There are certainly appropriate circumstances in which athletic federations are justified in restricting athletes from competing. Athletes like Chand have not purposely broken any rules or elevated their testosterone levels to gain an edge, so they should be allowed to compete.
Michael S. Dauber is a bioethicist who has served as a clinical ethicist and currently works as an institutional review board coordinator. He is also a visiting scholar at Global Bioethics Initiative. His master’s thesis at NYU focused on the ethics of enhancement in doctors.
I completely agree with what you are saying but the downside is that if they let it slide……then everyone can suddenly have a “higher than normal testosterone level” and they will be then become men without the correct tackle!
Hi Michael, great blog. I completely agree. A couple of questions from my own (philosophical) perspective…

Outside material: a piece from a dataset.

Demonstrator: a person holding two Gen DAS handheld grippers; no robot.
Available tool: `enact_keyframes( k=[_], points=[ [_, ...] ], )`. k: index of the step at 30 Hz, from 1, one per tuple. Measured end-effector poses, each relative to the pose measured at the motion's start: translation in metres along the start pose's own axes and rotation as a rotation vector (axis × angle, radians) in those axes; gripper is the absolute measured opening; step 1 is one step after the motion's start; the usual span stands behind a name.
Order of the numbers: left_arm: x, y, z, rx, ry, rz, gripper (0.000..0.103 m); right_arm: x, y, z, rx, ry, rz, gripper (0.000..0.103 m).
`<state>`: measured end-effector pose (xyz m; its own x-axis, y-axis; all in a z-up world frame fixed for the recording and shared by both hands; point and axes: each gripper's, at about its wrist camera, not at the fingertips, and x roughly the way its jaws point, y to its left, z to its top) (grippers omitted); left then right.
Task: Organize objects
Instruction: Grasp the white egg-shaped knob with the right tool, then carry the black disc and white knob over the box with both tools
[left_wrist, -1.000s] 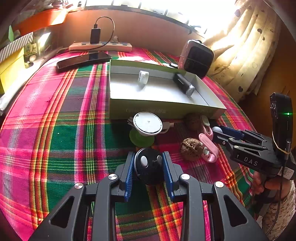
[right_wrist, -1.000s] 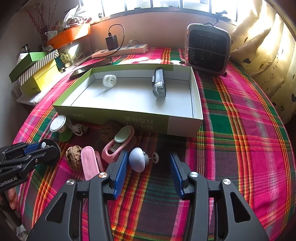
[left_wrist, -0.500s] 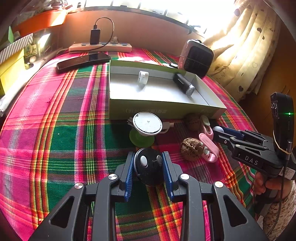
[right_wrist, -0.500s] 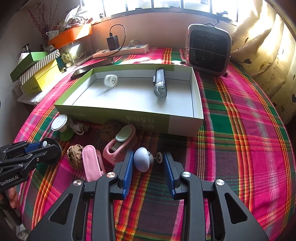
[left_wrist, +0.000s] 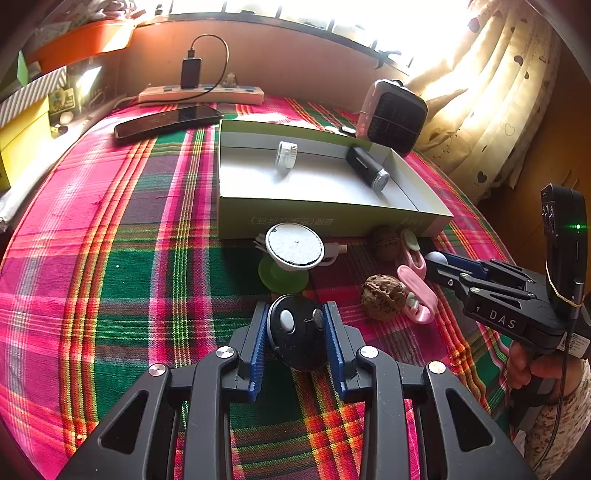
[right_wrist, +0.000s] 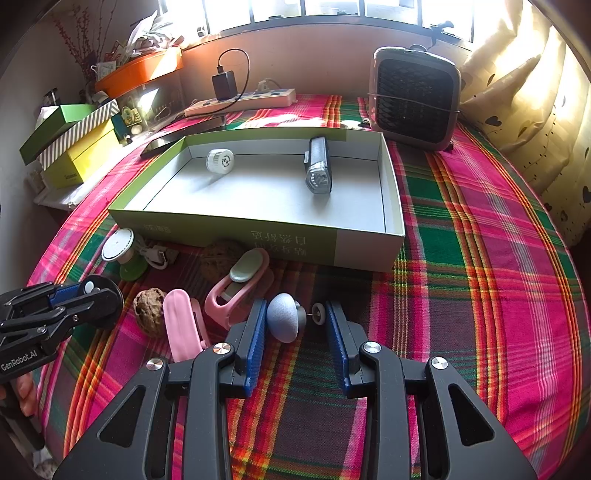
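- Pinching a black disc (left_wrist: 297, 339) from both sides with the blue pads of the left hand-held gripper (left_wrist: 295, 309), low over the surface (right_wrist: 480, 258), just short of a white-topped green spool (left_wrist: 293, 245).
- Having just been closing on a grey-blue knob (right_wrist: 282, 321) with the right hand-held gripper (right_wrist: 295, 304): dome against the left pad, small end cap against the right, the knob nipped between them down at the cloth.
- Scattered between the two, left to right: a walnut (right_wrist: 149, 312), a pink clip (right_wrist: 181, 325), a second pink clip with a grey pad (right_wrist: 240, 284).
- Just behind these, an open green box (right_wrist: 221, 229) holding a white cap (right_wrist: 219, 160) and a black-and-silver torch (right_wrist: 317, 166), well apart from each other.
- Draped over the surface in pink, green and orange plaid.
- Ranged along the far side, left to right: stacked yellow and green boxes (right_wrist: 74, 147), an orange tray (right_wrist: 140, 72), a dark phone (left_wrist: 166, 120), a power strip (right_wrist: 240, 101) with a black charger plugged in, a small fan heater (right_wrist: 415, 98), cream curtains (right_wrist: 535, 92) dotted with hearts; bright window above.
- Lettered "GenRobot.AI" on the left tool's side, "DAS" on the right's; printed with Chinese characters along the box front, too small to read with any confidence.
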<state>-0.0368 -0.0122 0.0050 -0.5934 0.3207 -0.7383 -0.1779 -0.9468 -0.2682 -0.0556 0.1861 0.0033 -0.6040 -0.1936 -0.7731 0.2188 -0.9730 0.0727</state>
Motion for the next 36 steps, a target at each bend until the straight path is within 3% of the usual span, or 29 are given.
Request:
enact_keyframes(
  k=[14, 36],
  points=[
    [-0.003, -0.002, 0.004, 0.033, -0.006, 0.026, 0.026, -0.004, -0.001, 0.004, 0.001, -0.014, 0.000, 0.033],
    [-0.019, -0.022, 0.046, 0.104, -0.084, 0.054, 0.026, -0.030, -0.005, 0.036, -0.008, -0.107, -0.011, 0.033]
  ],
)
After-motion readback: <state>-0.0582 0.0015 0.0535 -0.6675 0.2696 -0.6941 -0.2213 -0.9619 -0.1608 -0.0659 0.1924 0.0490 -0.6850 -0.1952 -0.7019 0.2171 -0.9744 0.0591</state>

What happens when we put these considerations alongside animal sports, such as say, horse-racing? Horses (well their trainers anyway) can be accused of ‘doping’, and yet at the same time they are also specifically bred for one purpose — to win horse races — and this ‘biological doping’ if you will, is considered perfectly legitimate. At what point then does the ‘natural’ become the ‘unnatural’? To extend this argument further, if humans had a shorter gestation period, and came to maturity in a shorter period of time, would we view human performance sport in similar terms to animal performance sport? Would we be breeding human athletes much as we do race horses?